| Exercise aim |
Copy each line of the data below in which the word "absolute" can be found.

| Raw data |

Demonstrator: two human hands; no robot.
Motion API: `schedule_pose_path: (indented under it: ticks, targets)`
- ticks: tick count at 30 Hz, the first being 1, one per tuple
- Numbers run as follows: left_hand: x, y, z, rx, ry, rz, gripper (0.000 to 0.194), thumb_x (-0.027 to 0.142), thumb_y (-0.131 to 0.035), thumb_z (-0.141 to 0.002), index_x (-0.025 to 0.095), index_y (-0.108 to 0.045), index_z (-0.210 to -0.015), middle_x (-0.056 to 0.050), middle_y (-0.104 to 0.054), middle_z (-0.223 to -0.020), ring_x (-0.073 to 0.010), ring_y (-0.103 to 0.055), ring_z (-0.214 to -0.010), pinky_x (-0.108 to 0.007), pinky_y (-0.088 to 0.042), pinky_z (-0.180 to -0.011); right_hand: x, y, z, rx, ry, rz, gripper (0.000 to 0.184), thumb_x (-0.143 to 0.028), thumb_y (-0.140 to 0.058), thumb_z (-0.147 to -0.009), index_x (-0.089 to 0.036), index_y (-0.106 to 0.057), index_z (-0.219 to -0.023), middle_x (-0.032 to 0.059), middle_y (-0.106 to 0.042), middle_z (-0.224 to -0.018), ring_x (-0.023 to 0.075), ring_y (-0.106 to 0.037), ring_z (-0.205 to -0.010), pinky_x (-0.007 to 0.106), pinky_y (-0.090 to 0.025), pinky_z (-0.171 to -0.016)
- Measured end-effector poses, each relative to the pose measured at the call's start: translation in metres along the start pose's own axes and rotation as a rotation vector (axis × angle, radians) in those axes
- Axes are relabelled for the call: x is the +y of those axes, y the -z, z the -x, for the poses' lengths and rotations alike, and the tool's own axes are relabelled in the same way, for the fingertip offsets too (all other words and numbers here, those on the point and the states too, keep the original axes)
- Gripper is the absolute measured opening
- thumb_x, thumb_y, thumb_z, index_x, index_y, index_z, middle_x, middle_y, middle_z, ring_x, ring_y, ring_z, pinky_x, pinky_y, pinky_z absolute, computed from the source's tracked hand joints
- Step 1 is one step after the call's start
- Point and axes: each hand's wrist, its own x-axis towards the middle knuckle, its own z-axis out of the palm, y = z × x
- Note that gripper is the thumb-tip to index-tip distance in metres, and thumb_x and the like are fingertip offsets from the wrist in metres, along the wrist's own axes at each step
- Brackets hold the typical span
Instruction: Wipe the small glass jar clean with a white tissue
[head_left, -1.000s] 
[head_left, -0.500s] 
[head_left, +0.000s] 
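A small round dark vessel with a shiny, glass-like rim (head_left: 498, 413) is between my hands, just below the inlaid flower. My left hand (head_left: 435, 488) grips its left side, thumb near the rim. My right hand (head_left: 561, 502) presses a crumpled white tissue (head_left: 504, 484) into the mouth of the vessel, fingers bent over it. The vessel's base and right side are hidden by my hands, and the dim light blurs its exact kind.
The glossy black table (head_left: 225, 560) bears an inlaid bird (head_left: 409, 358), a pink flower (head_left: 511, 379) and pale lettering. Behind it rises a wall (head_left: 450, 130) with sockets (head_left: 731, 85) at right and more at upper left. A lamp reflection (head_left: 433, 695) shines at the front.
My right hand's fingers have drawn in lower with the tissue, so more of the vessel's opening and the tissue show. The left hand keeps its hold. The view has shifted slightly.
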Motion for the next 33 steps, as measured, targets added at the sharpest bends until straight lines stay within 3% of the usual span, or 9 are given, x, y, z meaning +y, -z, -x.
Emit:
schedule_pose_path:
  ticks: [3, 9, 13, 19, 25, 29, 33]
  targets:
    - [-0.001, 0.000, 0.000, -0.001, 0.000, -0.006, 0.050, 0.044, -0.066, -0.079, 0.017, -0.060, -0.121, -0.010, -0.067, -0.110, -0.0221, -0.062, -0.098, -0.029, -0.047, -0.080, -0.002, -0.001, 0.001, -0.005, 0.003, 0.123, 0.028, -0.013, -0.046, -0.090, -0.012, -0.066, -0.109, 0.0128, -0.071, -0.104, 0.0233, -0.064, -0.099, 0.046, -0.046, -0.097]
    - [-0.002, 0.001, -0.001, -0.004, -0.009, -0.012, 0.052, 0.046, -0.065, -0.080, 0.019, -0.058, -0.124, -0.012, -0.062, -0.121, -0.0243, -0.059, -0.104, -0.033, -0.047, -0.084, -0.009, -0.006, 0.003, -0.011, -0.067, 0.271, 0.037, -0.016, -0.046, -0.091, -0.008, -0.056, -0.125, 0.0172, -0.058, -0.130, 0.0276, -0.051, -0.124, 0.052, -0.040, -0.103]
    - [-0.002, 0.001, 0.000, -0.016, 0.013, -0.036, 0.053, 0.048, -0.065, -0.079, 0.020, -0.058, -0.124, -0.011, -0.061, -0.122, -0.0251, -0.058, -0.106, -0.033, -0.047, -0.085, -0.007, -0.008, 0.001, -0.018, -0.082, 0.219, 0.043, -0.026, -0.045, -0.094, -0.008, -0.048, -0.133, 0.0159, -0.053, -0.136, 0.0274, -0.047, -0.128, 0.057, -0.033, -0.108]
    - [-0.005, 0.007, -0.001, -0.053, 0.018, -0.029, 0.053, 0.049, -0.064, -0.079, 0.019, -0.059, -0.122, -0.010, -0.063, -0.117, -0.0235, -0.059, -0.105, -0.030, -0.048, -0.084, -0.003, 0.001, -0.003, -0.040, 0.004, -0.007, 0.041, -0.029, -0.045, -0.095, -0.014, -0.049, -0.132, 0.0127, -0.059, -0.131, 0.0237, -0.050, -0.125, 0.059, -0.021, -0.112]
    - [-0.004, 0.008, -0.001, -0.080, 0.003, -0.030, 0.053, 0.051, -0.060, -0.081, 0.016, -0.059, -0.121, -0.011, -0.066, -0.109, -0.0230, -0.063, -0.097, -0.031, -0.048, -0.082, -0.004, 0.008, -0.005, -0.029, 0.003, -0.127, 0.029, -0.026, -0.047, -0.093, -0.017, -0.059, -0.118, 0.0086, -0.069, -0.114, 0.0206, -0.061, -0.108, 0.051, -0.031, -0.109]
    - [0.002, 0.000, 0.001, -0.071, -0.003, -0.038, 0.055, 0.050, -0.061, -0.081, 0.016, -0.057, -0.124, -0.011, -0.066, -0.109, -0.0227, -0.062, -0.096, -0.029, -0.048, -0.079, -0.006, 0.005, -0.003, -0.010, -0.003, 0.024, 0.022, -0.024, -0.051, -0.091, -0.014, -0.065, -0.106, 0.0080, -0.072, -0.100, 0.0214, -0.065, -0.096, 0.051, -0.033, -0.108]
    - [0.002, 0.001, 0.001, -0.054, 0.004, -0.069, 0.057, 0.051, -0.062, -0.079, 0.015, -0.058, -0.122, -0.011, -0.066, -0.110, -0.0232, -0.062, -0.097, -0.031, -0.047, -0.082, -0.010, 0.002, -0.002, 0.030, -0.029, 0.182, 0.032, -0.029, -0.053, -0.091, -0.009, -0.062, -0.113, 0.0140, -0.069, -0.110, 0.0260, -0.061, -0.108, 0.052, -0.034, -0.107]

| Solution for this task |
- Gripper is the absolute measured opening
- thumb_x, thumb_y, thumb_z, index_x, index_y, index_z, middle_x, middle_y, middle_z, ring_x, ring_y, ring_z, pinky_x, pinky_y, pinky_z absolute, computed from the source's tracked hand joints

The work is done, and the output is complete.